To be blunt, the government has created impossible legislative and regulatory barriers (the California Environmental Quality Act and National Environmental Policy Act, for example) that bureaucratize the rapid deployment of resources to even rebuild communities, let alone the landscape.
Paradise, the town destroyed by the 2018 Camp Fire just received word of federal funding to rebuild infrastructure … four years later! And yet, the natural lands – the water, the forests, the wildlife and the people that live there – are forgotten. And yet those lands belong to all of us. I wish there was some consideration given to our ecosystems that literally support us all. Out of sight, out of mind?
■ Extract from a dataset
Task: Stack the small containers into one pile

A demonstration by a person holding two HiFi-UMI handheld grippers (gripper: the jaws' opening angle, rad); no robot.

Tragic.
Cattle ranchers can be part of the solution if resources are provided to help them create significant fuel breaks to give first responders a real chance. As a collective, cattle ranchers own or manage over 38 million acres of rangeland in California. As a group, they are the largest property owners and managers in the state.
We took a small “test” group of cows back to the Plumas National Forest this year. It has been ugly and difficult. It is not the spectacular beauty of the Sierra Nevada that we have loved forever. But it was important to all my family to continue. My kids (not kids anymore) were as adamant as me and said, “we're going.” The cows are doing fine on the limited recovery we are seeing on the allotment, and we hope to be able to take our full permitted numbers again next year.
But the contrast between the checkerboard of private and federal lands is shocking. Sierra Pacific Industries (our landlord on half the range) has aggressively removed the burnt timber for the past two years and has replanted millions of trees. The Forest Service has done nothing. The Plumas National Forest just released a very small timber sale of a few hundred acres along the only primary government road in the range. The dense canopy of burnt trees has been standing dead for two years, waiting for a big north wind when the black giant trees will all fall at once. There is no value in the timber and no mills that have room to take the logs. The federal lands are a massive deadfall waiting to burn again. At least 35,000 acres of devastated federally owned land are completely untouched in my grazing allotment alone! Bureaucracy doesn't work. The wheels are too slow, the hurdles too high and the result can be seen in any of these post-fire landscapes on federal and state land.
We burnt over 4 million acres in 2020, and 2.5 million acres last year, and I expect we will exceed that this year. Once it's burnt, it is forgotten. I won't forget the Bear Fire. Ever.
Our cows are starting to calve in this blackened landscape. I saw several baby calves today. The beautiful forest of my childhood and the generations who came before is no more. The dead trees stand as silent beacons and reminders of our arrogance and ignorance. The roar of silence echoing down the dead canyons has replaced the constant murmur of life. We created this devastation and have no one to blame but ourselves. Not listening to the land. Not listening to the wisdom of the past. It saddens me.
And the three-day-old calf that we found amid that devastation two years ago that I gave to my baby granddaughter, Juni? I saw that young cow in the mountains today. We took that orphan and raised her on a bottle. This past May she went back to the land where she was born during that hellish maelstrom. How did she make it when hundreds of others did not? We will never know. Juni, now two years old, was with us when we unloaded her young cow in the mountains. Juni won't quit either.
Resilient? Ranchers define the word.